§ **TASK GOAL**:
From the entries that follow, list every line in which the string "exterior" appears.

----- EXERCISE DATA

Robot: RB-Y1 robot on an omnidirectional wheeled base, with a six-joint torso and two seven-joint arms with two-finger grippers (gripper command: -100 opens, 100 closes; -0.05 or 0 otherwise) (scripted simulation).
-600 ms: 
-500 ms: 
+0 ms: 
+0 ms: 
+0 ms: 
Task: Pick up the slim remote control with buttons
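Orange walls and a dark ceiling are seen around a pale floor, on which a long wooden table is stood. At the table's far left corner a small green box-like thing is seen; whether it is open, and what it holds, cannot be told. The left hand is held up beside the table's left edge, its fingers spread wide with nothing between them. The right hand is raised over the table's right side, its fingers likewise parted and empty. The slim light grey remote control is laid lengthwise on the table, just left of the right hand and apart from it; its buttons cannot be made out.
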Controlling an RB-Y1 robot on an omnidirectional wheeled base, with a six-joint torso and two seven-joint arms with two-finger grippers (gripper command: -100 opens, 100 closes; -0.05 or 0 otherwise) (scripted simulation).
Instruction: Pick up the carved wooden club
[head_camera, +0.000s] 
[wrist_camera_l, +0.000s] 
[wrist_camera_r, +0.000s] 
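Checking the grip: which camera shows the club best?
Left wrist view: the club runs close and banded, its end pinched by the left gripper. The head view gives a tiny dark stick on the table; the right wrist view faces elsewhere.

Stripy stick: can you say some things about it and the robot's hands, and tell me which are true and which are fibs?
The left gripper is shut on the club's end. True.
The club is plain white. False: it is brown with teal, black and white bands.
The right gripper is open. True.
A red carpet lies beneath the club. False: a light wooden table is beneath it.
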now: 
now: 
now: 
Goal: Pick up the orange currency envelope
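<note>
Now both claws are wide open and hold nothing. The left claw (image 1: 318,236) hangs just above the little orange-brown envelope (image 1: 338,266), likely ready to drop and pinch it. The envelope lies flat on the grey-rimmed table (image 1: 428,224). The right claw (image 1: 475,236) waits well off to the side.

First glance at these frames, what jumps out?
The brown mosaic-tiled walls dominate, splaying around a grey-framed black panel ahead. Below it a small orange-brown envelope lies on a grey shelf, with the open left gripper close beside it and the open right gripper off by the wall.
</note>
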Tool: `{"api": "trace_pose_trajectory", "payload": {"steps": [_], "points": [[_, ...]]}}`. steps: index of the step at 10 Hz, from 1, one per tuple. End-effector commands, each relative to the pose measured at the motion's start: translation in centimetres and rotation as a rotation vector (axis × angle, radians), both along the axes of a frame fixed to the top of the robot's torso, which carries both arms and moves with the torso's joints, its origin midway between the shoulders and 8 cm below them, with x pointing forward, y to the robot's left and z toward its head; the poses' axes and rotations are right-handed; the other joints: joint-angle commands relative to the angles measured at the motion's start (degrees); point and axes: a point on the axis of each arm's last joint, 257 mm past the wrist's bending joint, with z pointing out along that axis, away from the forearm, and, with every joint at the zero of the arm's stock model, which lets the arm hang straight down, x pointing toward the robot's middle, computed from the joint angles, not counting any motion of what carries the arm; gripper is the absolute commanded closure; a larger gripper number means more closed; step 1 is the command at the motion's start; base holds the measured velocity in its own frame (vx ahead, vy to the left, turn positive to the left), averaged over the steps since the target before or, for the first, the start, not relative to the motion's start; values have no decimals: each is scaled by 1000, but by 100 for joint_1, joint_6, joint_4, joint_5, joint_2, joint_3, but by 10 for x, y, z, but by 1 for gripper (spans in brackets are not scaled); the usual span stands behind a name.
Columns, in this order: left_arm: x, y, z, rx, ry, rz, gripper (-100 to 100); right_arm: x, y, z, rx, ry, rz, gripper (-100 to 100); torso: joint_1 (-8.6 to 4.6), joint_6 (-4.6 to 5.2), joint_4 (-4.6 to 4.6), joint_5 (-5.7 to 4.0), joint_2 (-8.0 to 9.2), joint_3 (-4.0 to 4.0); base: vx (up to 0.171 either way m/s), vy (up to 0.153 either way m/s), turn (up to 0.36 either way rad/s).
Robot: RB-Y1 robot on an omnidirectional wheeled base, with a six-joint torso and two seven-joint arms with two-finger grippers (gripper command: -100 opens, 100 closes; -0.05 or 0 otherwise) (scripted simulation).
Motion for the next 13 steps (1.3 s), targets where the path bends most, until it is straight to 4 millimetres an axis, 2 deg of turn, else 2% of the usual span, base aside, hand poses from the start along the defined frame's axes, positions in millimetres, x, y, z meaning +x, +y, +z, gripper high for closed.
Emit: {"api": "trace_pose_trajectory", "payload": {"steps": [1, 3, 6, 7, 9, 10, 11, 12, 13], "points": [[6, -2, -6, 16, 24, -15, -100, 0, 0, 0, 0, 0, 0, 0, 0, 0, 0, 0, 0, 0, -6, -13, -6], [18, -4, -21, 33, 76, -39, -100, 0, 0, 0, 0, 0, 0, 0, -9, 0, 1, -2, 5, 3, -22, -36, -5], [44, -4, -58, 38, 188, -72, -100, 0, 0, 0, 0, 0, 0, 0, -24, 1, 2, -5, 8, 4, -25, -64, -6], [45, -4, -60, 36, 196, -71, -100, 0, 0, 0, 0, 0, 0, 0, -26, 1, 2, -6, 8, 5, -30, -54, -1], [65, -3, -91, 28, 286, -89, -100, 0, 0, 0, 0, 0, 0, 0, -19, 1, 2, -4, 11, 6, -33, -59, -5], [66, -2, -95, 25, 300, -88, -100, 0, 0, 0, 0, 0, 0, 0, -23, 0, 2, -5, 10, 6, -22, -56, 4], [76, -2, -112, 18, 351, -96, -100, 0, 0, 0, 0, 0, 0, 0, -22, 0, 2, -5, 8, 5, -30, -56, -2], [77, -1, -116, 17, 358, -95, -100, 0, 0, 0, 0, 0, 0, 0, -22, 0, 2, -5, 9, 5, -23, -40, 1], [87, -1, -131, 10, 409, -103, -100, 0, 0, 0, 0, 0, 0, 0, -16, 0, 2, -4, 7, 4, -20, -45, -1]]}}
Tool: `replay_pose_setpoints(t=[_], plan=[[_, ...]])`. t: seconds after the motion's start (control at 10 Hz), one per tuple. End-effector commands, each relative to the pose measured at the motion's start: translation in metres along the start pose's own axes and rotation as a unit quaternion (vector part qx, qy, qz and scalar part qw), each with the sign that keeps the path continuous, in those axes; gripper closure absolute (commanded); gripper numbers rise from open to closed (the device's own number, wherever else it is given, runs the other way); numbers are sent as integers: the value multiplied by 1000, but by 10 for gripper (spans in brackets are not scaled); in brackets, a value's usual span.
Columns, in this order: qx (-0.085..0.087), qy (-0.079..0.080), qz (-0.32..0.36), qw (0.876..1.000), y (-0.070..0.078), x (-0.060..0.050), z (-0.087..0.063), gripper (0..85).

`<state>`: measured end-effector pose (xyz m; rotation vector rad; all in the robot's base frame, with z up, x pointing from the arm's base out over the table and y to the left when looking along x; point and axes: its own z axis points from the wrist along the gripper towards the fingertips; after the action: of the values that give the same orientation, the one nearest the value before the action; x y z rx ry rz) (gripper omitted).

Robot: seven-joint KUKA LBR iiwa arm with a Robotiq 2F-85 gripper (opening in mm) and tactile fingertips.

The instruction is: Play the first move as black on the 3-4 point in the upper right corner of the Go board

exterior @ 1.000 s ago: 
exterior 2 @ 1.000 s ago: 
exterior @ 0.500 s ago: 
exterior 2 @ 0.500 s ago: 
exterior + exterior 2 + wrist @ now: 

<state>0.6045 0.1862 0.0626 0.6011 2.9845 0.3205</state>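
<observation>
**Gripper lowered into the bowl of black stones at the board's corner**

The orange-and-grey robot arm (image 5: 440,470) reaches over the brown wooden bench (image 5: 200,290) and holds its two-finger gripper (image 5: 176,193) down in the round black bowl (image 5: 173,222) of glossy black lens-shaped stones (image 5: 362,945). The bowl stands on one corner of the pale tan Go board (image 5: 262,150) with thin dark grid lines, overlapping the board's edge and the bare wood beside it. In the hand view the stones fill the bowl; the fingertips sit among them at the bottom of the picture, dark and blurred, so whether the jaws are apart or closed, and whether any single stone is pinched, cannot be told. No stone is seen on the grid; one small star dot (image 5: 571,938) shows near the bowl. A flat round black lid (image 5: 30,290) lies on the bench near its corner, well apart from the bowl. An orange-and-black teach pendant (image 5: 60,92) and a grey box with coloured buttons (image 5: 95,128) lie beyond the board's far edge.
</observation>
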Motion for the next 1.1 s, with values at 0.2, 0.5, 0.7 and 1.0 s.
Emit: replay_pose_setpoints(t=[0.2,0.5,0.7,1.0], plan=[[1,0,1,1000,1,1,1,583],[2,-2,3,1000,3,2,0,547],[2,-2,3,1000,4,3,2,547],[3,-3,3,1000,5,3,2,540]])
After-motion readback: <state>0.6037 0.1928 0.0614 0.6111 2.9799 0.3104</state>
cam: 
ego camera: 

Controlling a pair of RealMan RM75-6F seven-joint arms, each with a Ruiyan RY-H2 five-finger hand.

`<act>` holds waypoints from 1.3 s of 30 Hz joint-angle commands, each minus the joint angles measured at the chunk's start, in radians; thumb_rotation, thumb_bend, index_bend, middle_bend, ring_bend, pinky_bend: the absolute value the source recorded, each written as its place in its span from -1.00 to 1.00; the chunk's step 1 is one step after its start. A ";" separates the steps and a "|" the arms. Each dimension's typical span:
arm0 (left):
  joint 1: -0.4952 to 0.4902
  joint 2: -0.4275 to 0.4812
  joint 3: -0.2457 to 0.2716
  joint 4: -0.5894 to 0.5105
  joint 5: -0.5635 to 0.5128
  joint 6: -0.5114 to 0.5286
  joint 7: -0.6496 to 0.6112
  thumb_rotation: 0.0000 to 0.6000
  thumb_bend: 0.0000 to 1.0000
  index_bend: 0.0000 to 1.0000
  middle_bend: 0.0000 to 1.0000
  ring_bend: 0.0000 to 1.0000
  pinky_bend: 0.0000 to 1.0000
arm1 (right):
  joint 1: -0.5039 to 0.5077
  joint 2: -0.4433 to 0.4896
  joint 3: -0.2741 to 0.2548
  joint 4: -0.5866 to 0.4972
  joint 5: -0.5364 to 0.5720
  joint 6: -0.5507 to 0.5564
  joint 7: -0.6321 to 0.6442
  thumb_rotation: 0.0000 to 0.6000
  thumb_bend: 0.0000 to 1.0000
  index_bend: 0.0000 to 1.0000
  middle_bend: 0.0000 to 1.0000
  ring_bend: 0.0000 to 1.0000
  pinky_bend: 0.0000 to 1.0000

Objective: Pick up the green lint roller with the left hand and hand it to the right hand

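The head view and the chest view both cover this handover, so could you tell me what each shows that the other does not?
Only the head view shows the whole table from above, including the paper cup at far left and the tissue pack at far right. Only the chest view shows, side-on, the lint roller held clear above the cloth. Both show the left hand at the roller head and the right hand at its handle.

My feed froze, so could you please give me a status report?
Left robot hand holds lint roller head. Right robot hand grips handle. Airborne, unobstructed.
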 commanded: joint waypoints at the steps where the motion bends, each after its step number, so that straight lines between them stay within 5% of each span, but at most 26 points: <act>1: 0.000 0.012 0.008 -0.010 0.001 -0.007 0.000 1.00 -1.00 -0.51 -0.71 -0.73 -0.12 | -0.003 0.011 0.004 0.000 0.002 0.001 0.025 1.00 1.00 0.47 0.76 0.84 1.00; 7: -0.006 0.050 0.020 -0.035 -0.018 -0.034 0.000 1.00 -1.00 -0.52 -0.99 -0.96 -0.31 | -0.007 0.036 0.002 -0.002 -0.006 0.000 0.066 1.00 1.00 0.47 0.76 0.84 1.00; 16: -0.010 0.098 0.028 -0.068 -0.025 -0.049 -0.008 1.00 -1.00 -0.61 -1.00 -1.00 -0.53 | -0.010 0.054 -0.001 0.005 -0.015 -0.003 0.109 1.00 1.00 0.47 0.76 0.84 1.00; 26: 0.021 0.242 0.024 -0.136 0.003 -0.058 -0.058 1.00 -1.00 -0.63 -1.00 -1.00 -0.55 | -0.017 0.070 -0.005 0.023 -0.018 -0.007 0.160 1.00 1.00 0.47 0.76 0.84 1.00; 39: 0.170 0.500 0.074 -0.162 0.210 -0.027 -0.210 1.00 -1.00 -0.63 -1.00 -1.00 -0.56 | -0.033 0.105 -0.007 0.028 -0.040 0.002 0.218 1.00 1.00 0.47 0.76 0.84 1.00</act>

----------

§ **OUTPUT**:
exterior @ 1.000 s ago: 
exterior 2 @ 1.000 s ago: 
exterior @ 0.500 s ago: 
exterior 2 @ 0.500 s ago: 
exterior + exterior 2 + wrist @ now: 

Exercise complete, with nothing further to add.